Disney mines fairy tales for box-office gold
DISNEY'S production line for the coming years will see the company doubling down on a strategy of dusting off animated classics for live-action remakes or reboots that has so far netted more than US$2 billion (S$2.7 billion).
The latest offering, The Jungle Book, debuted on Friday. It has extended Disney's winning streak, grossing more than US$300 million worldwide over the weekend and trouncing rivals in North America.
Over the coming months, Alice Through the Looking Glass and Beauty And The Beast will fill cinemas and the wallets of shrewd studio executives, with several more adaptations reportedly in the pipeline.
Even casual moviegoers will have spotted that Disney's back catalogue of fairy tales has been raided in recent years for moneyspinners like Alice In Wonderland, Cinderella and Maleficent, which made a combined US$2.5 billion.

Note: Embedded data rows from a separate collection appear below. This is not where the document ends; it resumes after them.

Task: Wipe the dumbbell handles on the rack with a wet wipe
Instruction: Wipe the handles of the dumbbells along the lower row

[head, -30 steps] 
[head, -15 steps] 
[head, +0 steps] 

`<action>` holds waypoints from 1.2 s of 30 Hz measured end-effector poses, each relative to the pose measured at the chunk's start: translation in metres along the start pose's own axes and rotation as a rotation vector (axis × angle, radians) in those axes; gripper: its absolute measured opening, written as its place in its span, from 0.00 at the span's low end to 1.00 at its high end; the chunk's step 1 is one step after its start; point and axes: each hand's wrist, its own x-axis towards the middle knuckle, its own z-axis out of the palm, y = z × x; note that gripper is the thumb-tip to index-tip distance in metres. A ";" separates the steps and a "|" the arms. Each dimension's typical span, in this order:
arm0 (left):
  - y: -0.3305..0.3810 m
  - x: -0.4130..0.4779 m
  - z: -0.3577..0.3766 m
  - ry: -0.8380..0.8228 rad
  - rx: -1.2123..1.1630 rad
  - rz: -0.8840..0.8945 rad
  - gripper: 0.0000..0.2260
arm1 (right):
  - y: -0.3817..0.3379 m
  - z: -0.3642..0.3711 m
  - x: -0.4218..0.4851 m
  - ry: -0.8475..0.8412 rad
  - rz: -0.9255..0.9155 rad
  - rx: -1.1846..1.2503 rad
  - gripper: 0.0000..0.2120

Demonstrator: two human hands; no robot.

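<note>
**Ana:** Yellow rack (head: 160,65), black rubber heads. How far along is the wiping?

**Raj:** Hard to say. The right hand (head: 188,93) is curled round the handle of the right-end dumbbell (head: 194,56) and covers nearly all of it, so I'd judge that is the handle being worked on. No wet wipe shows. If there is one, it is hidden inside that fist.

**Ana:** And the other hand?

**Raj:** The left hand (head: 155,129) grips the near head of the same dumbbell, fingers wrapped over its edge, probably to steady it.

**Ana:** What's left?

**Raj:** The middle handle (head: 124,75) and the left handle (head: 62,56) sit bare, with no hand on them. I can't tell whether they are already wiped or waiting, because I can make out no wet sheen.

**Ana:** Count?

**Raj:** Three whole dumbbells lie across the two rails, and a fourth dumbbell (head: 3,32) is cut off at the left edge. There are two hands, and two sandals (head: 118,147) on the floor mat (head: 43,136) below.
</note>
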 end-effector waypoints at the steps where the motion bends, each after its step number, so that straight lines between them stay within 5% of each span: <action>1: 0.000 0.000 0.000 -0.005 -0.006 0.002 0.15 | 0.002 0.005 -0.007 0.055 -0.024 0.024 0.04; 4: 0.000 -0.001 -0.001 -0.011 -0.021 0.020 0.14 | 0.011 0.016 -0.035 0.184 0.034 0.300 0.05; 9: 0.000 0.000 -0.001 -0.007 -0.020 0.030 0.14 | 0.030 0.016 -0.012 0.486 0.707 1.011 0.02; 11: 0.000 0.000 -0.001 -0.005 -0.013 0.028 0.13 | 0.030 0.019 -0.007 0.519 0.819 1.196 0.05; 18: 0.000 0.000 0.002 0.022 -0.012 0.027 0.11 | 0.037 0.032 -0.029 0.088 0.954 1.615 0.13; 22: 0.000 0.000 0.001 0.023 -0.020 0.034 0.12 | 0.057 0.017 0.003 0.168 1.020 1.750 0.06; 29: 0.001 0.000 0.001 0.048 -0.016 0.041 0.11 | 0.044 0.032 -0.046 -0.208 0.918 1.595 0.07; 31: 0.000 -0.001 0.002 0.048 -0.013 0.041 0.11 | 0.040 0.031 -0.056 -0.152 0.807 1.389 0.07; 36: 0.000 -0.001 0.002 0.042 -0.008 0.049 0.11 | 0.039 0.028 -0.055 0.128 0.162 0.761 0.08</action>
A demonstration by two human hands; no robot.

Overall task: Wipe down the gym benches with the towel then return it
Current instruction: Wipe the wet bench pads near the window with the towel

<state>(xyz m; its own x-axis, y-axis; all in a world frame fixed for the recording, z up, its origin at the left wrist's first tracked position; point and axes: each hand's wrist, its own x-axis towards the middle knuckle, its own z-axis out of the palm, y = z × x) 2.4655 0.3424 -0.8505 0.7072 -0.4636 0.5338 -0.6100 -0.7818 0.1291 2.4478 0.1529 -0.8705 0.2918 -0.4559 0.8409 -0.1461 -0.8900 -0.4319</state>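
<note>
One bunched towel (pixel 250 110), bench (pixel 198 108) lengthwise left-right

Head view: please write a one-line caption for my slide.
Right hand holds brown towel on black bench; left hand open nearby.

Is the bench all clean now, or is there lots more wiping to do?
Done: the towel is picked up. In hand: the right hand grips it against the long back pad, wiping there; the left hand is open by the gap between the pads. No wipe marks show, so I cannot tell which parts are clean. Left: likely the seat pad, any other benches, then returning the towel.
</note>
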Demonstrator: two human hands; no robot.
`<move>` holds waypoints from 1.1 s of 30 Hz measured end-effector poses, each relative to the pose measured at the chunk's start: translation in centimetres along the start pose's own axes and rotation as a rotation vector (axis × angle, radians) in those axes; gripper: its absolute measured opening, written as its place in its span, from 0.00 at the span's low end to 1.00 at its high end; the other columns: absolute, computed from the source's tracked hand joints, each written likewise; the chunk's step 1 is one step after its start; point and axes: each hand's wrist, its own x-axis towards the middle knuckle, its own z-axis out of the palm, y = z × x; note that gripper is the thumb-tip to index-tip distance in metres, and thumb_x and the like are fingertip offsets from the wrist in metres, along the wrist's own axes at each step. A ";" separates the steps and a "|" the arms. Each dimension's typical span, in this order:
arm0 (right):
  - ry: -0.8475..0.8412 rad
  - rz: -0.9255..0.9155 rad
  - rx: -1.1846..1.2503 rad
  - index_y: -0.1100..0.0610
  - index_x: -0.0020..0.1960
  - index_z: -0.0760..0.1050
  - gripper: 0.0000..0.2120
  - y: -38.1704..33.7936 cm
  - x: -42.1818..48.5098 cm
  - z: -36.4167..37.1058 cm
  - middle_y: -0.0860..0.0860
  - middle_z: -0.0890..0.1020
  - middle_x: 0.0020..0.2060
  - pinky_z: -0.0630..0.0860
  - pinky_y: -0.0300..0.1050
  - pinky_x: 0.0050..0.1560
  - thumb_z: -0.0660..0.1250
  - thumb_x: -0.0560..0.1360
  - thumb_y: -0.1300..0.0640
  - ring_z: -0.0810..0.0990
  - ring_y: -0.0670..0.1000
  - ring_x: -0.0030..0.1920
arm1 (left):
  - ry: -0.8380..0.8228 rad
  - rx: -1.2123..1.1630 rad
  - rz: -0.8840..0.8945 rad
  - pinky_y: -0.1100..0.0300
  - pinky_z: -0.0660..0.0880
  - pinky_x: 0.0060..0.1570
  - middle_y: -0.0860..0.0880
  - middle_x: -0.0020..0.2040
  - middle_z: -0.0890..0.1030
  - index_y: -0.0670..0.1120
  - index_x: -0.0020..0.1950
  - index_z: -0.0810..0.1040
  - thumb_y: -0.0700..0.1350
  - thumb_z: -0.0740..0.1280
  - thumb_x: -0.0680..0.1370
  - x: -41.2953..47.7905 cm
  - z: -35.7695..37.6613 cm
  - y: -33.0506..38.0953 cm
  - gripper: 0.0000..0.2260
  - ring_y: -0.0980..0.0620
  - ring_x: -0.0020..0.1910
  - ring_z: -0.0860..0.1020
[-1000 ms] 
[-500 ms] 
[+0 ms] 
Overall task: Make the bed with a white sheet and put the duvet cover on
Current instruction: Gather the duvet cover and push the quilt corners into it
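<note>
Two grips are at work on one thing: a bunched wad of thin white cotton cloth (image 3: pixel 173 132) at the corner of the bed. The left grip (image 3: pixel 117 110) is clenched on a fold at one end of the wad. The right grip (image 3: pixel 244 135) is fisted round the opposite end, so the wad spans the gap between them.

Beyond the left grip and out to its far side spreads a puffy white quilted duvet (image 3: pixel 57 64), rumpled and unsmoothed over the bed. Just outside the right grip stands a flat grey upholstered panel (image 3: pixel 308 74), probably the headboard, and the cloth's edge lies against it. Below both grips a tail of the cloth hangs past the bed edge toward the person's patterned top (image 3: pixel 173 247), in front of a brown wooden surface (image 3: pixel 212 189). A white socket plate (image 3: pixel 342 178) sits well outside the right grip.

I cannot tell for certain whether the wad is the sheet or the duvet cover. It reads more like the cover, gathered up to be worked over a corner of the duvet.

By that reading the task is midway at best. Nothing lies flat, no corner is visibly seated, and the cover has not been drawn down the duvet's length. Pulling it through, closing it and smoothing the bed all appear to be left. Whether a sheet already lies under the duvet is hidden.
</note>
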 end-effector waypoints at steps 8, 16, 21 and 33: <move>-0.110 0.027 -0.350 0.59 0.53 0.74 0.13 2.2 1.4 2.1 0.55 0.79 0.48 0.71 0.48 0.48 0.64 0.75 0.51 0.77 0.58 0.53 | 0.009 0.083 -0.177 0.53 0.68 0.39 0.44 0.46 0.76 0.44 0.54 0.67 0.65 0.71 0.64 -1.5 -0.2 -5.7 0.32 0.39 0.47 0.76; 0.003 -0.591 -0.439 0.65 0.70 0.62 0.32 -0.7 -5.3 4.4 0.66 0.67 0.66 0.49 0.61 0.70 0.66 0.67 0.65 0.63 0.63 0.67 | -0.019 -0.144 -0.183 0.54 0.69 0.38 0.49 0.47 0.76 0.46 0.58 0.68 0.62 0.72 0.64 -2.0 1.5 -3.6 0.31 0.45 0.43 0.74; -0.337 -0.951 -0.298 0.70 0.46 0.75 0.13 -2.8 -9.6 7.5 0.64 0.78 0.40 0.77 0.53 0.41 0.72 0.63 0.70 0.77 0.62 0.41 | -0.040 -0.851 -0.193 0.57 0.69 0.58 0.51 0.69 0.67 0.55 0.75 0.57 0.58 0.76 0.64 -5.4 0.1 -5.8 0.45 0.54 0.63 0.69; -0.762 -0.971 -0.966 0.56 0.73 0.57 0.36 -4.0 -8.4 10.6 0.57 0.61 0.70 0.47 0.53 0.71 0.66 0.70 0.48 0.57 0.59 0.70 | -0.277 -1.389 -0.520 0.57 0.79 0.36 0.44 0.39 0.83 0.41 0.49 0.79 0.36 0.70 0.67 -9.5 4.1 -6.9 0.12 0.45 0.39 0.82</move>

Shawn Robbins, a senior analyst at BoxOffice.com, said it was "not a stretch of the imagination" to envisage the company revisiting most of its classic animations.
The Hollywood trade press have been buzzing with rumours and half-confirmed stories about Dumbo, Pinocchio, Cruella, Genies - a riff on Aladdin - and many other fairy tales which could make it once again to the big screen.
Disney declined to comment on its long-term strategy but analysts say the writing is on the wall for the future.
"In Disney's case, the appeal of remakes to moviegoers is still in its prime. Twenty years from now, that may not be the case. Twenty years after that, who knows?" Mr Robbins told AFP.
The Jungle Book's director, Jon Favreau, told AFP that modern-day Disney was merely following what the likes of its co-founder Walt Disney and Star Wars director George Lucas had always done.
"Take old myths, old stories, old archetypes, old characters and do it using cutting-edge technology," noted Favreau, 49.